#### Aim of the task
Pictures stay out. Extract the lines below from the first one through the line with "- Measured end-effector", both included.

#### Exercise data
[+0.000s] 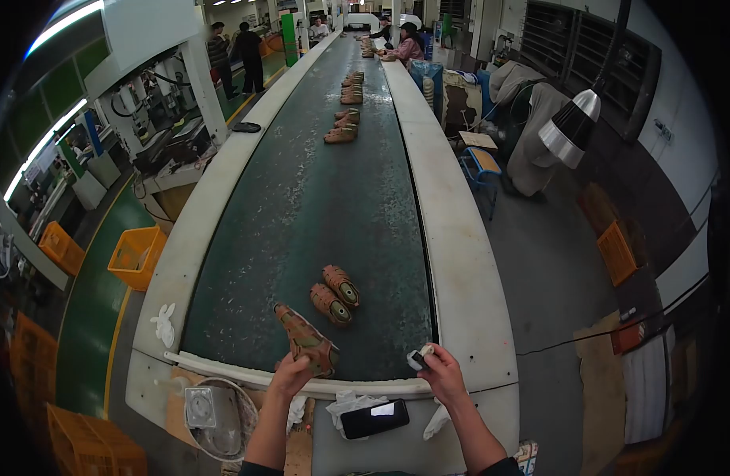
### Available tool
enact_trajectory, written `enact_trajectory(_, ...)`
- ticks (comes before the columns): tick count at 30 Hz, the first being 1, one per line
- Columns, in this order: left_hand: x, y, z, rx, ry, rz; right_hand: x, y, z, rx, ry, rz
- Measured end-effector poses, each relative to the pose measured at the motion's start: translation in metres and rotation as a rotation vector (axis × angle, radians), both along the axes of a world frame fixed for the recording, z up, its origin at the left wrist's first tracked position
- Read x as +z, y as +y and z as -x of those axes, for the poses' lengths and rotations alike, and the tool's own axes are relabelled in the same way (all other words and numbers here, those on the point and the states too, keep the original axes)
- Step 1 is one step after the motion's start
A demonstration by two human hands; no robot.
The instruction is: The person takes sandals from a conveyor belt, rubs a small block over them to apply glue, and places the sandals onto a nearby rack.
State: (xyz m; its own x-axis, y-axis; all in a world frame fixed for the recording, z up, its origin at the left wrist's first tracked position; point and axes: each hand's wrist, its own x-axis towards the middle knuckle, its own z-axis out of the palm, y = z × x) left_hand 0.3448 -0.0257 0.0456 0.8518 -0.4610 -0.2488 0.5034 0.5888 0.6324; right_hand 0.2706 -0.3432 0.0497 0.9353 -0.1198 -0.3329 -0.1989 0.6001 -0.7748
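My left hand (292, 373) is closed on a brown shoe (305, 341), held over the near end of the green conveyor belt (301, 222). To the right, my right hand (442, 373) pinches a small black and white object (418, 358) that I cannot make out. Ahead of my hands a pair of brown shoes (341, 285) lies on the belt, side by side. Between my forearms a black phone (374, 419) rests on white cloth at the near edge.
More brown shoes (342, 133) sit farther up the belt. A round basin (240, 432) holding a metal box stands at the near left. An orange crate (136, 255) is left of the belt, a blue stool (482, 161) right. People (409, 45) are at the far end.
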Motion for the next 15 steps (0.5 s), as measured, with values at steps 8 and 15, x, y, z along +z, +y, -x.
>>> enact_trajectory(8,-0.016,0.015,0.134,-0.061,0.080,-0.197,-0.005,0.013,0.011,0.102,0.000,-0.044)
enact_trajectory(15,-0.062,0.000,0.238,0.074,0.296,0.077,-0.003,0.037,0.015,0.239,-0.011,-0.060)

#### Answer
[+0.000s] 
### Available tool
enact_trajectory, written `enact_trajectory(_, ...)`
- ticks (comes before the columns): tick count at 30 Hz, the first being 1, one per line
- Columns, in this order: left_hand: x, y, z, rx, ry, rz; right_hand: x, y, z, rx, ry, rz
- Measured end-effector poses, each relative to the pose measured at the motion's start: translation in metres and rotation as a rotation vector (axis × angle, radians), both along the axes of a world frame fixed for the recording, z up, its origin at the left wrist's first tracked position

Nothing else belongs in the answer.